Sorry about what happened to your car Kelly but I am glad you are ok and you were optimistic about the situation you were in albeit talking to the trucker and focusing on the task at hand, other in your situation might have panicked indeed


----------



## millenniumman75 (Feb 4, 2005)

:boogie :boogie :boogie - Good job, DarkAngel!

This sort thing happened to me - twice (except the rescue part). I lost two cars in heavy traffic (one in a blizzard!) when the transmissions mangled. The blizzard one was at a red light in the middle lane! All I could do was turn on my flashers and hope no one would hit me! It was right in front of a towing station, though. You actually surpassed all that and managed to tell SA to go play on the highway, too! Good going!


----------



## ShesKrayZ (May 9, 2006)

One of my cars died in afternoon rush hour traffic in the middle lane of a major interstate in Birmingham, Alabama. I got hit. It was ugly.

One time I had a flat and a guy named Larry from Pascagoula stopped and changed it.

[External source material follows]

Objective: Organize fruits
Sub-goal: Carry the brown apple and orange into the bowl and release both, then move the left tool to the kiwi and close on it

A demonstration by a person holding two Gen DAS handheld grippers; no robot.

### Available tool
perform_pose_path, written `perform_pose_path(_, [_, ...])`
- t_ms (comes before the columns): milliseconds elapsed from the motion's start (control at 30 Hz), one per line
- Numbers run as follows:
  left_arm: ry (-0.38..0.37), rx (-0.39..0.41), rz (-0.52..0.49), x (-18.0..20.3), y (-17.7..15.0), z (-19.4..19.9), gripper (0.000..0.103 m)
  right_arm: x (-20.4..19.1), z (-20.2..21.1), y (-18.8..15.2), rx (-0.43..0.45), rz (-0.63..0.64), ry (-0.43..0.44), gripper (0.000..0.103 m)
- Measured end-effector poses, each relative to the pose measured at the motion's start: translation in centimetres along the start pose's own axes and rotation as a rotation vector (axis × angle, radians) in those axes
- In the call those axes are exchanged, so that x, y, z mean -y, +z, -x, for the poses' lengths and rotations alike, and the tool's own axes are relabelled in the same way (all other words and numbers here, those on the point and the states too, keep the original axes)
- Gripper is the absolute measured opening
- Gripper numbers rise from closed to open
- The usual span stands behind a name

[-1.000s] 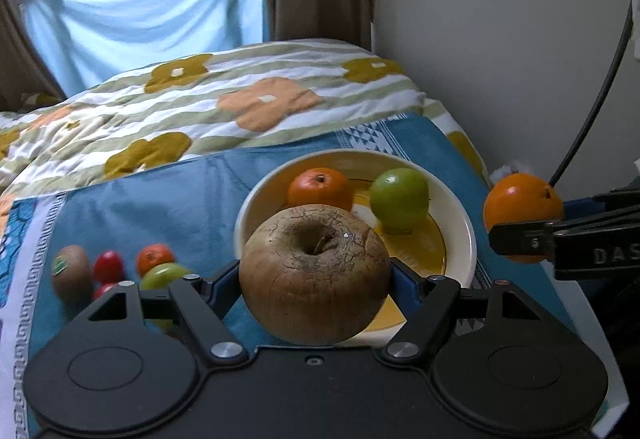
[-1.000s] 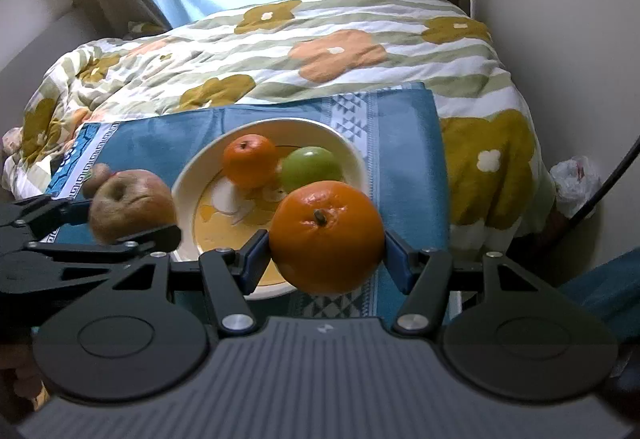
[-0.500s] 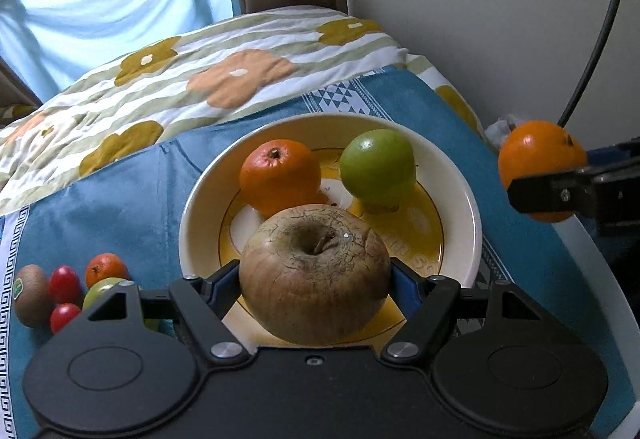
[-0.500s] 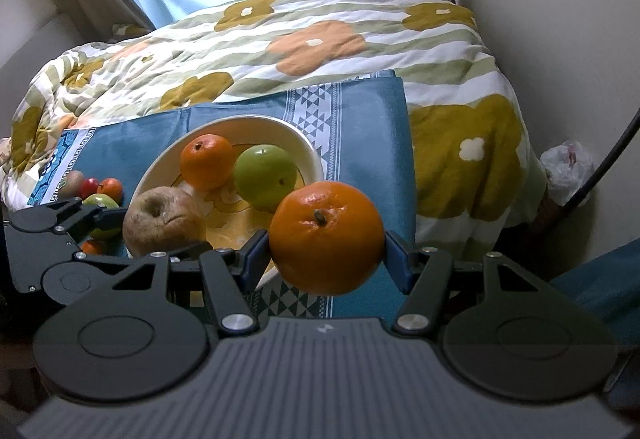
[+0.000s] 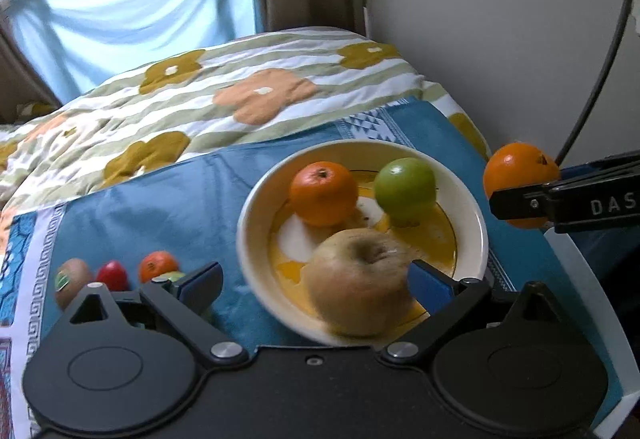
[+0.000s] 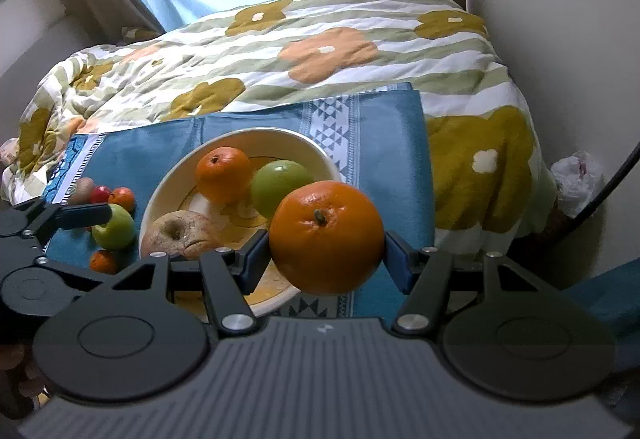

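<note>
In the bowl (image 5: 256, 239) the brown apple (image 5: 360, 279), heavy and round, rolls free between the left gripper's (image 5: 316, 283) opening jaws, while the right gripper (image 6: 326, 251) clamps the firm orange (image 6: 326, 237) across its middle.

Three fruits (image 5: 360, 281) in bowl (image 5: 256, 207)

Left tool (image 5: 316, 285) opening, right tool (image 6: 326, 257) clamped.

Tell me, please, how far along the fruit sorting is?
Done: a small orange, a green apple and the just-released brown apple sit in the bowl. The left gripper is opening. The right gripper holds a big orange. Small fruits remain beside the bowl.
</note>
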State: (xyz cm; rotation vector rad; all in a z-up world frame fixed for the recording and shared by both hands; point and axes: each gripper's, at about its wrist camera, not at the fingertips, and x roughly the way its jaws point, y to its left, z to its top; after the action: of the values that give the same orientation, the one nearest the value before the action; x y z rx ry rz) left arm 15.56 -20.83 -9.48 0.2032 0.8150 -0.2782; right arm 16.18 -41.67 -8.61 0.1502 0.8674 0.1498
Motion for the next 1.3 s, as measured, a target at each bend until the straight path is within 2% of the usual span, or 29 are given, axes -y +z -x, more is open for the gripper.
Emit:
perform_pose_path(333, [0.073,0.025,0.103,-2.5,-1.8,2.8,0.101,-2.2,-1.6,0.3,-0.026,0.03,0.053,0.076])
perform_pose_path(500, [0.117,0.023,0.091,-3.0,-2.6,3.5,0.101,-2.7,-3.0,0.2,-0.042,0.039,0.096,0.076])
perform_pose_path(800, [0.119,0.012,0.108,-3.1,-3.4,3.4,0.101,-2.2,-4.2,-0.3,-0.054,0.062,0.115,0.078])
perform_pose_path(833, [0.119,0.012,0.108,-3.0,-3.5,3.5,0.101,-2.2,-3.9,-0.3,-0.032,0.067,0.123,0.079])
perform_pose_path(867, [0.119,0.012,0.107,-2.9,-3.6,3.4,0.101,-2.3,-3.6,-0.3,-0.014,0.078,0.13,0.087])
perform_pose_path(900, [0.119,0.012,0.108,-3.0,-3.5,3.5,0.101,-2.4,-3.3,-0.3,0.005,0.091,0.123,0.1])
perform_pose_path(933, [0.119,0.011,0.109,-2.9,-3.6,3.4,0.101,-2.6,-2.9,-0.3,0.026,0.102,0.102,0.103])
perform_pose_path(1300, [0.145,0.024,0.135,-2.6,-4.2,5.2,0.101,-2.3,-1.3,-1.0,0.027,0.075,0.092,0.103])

Another time I had a flat and a guy who knows my dad stopped and changed it.

nm,
Maybe the guys were laughing because you dodged a cat? Some people think animals aren't real and you can just run over them and it doesn't matter.


----------



## GaryUranga (Apr 22, 2006)

Im not sorry it happened, glad you went nicely through it :lol


----------



## Scrub-Zero (Feb 9, 2004)

Some of those truckers are pretty nice guys. You're lucky someone stopped to help you


----------



## lyssado707 (Oct 29, 2004)

OMG sounds like pure hell :afr This is also gonna be one of my worst fears once (if hehe) I start driving. You handled it so well though :banana Especially with SA :banana Give yourself credit :boogie


----------



## Lonelyguy (Nov 8, 2003)

One winter morning I was driving to work and my truck stalled right in the middle of a busy intersection. The alternator had gone out and the battery was completely dead so I couldn't restart it. I got out and managed to push it out of the way. Just then a guy stopped to see if he could help. I was only about a block from work and he had a chain in his truck, so he hooked onto mine and pulled me the rest of the way to work. Random acts of kindness from strangers are nice, its good to know there are decent people out there


----------



## KimberlyK (Nov 11, 2004)

darkangel, I glad you were able to get help. I have had many, many occasions when I needed help because my car died or got a flat or any number of things. I know the kind of guys you are talking about, my dad was like that. He was a trucker who would always try to help someone in your situation.



Nevermind said:


> The paramedics, police, and ambulance came with sirens. My clothes were ripped and I had deep abrasions. Now this was indeed strange. Some of the paramedics LAUGHED at me too. Why? Only the two ambulance guys were helpful, and professional. They treated my knee and applied bandages. I had to refuse the transport to the hospital because I had to sign something that made me liable for the fees. I had no money. The paramedics and ambulance then left. But the police stayed. I was sitting on the curb when the cop handed me a yellow paper to sign. I signed it and he handed a copy back to me, then got in his patrol car and left. It was a notice to appear. I was there on the curb alone with my injuries. I could not walk. Finally someone with a cell phone let me use it to call my family. They drove me to the hospital.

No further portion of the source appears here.